The relative strength index has turned up from its oversold position at the end of last week but is still below the neutral line.
The down channel formed around the December 4th breach of the former rising channel indicates room for the USD/CAD to move in either direction from Friday’s 1.3155 close. The upper limit is at 1.3210 and the lower is at 1.3085.
Major support and resistance levels for the USD/CAD are where they were at the end of last week.
Initial support is at 1.3050 with another line to 1.3018, the low in July this year. There is another band at 1.2900-1.2880 the extent of lows late in late August and then again in late September 2018.
Below that are the lows in October 2018 at 1.2800 and 1.2760, the median bottom in May. Finally there is a support line at 1.2550 the low back to February 2018.
Above the current level there is resistance at 1.3350 the high for the last six months.
A band from 1.3475 to 1.3500 marks a series of tops from late April to early June. The limits were tripped several times at the beginning and end of the period but Dollar Canada only closed above the upper limit at the start and finish. The final break on June 3rd initiated a decline for the next six weeks.
The next resistance is minor at 1.3525 just above the May high close.

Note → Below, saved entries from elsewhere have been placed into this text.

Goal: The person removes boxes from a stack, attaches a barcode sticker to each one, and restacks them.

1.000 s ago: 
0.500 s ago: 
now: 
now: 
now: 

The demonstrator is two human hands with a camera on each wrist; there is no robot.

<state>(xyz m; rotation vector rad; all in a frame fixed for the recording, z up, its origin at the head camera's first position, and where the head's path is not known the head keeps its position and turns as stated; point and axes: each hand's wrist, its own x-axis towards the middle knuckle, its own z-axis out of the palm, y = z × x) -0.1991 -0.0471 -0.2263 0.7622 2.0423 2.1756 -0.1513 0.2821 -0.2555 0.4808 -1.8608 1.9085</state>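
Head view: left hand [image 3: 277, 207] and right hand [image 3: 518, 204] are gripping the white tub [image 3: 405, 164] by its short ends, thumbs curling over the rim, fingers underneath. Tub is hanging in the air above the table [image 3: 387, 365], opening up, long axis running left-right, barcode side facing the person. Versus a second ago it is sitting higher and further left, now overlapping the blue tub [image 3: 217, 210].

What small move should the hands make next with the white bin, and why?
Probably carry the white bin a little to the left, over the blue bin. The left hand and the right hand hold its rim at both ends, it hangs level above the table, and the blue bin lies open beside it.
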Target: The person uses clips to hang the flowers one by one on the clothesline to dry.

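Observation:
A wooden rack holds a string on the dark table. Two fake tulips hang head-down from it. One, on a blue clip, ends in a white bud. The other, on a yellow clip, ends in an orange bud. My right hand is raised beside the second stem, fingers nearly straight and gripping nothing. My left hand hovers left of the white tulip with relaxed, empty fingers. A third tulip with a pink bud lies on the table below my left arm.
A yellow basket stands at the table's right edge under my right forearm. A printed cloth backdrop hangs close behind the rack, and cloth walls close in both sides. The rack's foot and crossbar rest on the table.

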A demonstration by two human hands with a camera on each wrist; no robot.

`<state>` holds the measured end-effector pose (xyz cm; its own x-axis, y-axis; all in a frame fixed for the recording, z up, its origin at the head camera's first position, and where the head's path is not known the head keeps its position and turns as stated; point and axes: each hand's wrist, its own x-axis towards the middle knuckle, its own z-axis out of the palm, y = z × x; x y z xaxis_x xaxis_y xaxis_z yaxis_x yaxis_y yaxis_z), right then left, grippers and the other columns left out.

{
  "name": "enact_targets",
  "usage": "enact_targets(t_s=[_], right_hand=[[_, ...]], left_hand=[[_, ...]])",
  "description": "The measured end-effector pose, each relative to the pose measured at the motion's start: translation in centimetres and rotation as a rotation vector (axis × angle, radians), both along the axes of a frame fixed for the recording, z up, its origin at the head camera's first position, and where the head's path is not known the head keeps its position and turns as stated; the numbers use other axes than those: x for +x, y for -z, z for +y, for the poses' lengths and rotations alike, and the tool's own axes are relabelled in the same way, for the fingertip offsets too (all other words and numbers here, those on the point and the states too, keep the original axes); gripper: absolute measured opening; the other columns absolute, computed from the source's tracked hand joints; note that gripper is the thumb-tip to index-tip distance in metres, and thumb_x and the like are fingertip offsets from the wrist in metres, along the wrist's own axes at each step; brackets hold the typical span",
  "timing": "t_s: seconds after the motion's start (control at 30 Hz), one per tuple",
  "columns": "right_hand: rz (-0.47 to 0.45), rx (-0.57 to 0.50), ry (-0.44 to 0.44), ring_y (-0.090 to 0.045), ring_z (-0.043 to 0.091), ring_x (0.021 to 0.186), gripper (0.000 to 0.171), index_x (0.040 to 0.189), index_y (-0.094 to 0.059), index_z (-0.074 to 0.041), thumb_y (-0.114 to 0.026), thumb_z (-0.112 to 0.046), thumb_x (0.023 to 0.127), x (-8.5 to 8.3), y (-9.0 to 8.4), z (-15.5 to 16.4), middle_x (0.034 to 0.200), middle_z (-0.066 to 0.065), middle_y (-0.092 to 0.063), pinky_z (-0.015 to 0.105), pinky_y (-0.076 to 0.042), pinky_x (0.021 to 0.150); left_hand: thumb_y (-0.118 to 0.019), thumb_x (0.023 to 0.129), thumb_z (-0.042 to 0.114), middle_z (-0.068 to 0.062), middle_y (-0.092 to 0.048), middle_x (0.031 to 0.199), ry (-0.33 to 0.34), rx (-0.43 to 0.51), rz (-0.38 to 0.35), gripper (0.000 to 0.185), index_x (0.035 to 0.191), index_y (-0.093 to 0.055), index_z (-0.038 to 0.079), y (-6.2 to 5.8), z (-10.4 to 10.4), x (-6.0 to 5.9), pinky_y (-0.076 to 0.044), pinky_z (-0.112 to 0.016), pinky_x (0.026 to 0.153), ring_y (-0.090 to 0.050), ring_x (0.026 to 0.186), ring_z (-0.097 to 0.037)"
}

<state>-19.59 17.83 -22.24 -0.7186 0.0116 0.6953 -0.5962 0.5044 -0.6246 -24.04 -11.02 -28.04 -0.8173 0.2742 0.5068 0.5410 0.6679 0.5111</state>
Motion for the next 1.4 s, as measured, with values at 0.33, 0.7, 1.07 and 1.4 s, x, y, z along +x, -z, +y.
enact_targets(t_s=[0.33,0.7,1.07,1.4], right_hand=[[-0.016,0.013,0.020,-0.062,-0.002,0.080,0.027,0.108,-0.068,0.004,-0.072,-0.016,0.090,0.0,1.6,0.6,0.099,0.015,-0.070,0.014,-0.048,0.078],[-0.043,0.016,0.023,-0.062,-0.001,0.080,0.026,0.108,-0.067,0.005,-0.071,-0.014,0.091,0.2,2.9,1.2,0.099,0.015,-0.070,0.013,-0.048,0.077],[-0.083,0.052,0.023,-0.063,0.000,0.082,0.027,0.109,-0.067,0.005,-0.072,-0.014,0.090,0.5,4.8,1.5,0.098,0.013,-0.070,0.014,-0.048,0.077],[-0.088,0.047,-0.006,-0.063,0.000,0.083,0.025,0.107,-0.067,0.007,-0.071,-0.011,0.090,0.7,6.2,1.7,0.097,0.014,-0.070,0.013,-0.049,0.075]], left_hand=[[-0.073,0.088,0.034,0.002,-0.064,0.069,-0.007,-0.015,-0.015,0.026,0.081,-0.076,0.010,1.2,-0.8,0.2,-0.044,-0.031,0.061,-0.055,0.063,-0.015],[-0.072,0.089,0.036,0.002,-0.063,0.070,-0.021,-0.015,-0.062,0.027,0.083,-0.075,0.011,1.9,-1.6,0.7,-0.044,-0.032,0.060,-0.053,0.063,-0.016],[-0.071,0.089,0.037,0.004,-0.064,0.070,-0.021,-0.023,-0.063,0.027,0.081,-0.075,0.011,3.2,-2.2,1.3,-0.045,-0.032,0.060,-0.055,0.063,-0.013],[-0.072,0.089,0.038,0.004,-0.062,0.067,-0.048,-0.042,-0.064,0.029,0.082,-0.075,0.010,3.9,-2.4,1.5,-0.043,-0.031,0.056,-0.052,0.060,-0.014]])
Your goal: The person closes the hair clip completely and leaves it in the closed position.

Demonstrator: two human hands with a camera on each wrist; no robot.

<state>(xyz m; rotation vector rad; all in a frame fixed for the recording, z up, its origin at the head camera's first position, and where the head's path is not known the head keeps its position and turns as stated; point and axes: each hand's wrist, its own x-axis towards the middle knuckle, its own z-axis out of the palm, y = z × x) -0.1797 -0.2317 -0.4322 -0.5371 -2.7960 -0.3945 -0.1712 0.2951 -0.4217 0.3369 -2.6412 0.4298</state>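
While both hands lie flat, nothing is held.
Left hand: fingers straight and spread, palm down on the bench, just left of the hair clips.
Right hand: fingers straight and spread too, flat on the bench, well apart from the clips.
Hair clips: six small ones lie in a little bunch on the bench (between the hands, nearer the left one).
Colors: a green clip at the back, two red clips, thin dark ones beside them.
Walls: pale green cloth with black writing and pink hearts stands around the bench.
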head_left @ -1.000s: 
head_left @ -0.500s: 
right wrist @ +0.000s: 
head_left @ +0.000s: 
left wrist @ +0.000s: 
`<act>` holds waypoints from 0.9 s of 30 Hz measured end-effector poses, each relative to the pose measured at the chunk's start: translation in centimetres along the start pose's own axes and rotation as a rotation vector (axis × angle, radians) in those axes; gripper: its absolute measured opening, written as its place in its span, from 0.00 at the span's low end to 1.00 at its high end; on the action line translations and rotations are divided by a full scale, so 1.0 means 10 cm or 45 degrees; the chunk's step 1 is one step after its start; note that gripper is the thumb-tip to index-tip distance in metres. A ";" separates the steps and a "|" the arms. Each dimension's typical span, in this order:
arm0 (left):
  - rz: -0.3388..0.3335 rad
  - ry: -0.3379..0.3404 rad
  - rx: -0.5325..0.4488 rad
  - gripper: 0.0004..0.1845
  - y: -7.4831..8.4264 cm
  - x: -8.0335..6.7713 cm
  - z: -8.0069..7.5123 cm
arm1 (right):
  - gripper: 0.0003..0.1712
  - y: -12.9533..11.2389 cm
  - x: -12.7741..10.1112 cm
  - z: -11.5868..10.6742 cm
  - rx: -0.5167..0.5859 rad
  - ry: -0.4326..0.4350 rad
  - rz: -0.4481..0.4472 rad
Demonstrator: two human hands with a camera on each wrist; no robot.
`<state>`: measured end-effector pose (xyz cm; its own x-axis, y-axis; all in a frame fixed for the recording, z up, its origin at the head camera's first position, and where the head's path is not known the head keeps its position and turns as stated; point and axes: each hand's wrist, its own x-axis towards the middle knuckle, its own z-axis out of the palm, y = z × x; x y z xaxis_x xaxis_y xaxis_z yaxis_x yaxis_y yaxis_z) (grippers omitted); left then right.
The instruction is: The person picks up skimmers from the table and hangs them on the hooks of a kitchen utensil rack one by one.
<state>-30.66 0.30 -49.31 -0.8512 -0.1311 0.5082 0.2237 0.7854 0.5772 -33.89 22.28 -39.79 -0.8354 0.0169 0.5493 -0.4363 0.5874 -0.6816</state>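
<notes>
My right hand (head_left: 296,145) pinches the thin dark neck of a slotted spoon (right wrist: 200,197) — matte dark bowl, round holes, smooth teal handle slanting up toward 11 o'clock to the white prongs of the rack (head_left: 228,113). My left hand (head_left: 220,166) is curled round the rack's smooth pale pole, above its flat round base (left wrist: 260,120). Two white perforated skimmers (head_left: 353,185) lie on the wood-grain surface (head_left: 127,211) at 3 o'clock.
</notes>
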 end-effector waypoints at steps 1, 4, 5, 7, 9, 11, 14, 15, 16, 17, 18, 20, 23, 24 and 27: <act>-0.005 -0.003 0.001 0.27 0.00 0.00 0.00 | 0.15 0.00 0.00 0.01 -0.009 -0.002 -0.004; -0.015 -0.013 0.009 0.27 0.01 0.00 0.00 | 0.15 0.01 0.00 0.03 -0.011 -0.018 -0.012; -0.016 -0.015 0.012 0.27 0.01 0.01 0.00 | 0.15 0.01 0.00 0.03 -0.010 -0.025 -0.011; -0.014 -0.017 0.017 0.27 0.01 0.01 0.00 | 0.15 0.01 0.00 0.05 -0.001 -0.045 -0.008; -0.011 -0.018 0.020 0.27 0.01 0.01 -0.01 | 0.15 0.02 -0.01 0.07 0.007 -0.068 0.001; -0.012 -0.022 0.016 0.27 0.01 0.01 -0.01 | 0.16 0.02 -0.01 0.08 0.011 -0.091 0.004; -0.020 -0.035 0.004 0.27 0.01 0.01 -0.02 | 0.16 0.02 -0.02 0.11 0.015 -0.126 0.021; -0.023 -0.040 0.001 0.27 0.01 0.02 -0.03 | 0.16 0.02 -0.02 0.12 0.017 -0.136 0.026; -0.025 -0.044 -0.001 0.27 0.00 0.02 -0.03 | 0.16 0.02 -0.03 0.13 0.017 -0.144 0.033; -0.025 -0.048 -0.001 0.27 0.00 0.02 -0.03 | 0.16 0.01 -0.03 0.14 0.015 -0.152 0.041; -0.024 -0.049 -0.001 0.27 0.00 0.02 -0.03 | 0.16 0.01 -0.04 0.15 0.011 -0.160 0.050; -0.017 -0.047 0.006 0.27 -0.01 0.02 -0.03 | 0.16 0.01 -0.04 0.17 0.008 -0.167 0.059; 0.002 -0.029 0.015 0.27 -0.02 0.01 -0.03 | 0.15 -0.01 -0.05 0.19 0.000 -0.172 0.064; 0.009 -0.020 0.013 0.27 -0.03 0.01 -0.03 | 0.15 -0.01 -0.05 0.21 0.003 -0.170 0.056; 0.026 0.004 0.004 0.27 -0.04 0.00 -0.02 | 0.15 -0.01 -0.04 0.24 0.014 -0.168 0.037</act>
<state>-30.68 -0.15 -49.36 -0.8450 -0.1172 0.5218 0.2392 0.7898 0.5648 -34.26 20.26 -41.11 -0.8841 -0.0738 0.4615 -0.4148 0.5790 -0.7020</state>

The December 2018 high at 1.3685 was the result of the extremely limited liquidity common at each year end. Likewise the brief high at 1.3800 in June 2017 and the spike to above 1.4600 in January 2016 are both too long ago and too brief to provide useful reference.
Technical support and resistance lines are indicators of historical price action. They provide notice of trading interest at the specified levels but offer little impediment to any fundamentally based move.
USD/CAD sentiment poll
Near term sentiment has become more decisive, both more bullish (26% vs 9%) and more bearish (63% vs 58%). The difference subtracted from the sideways category (11% vs 33%). This is another way of saying that a break of the recent ranges is expected soon, understandable perhaps with Brexit and the US China trade dispute reaching conclusions of a sort. The average near term forecast is little varied 1.3137 vs 1.3142.
Medium term sentiment has become more bullish (60% vs 42%) with bearish sentiment unchanged at 35% and a drop in sideways (5% vs 23). The average forecast is lower at 1.3183 vs 1.3211 last week.
Quarterly sentiment is essentially unaltered, bullish (37% vs 36%) bearish (37% vs 35) and sideways (26% vs 25%). The forecast is lower at 1.3133 against 1.3168.
The most interesting result this week is the conviction that the USD/CAD is primed for a move. Neutral sentiment is at 11% in the one week view and 5% in the monthly. Our experts are looking for a breakout. It is also of note that the initial move is forecast to be lower, in line with the most recent trend but that longer term the US dollar will gain strength.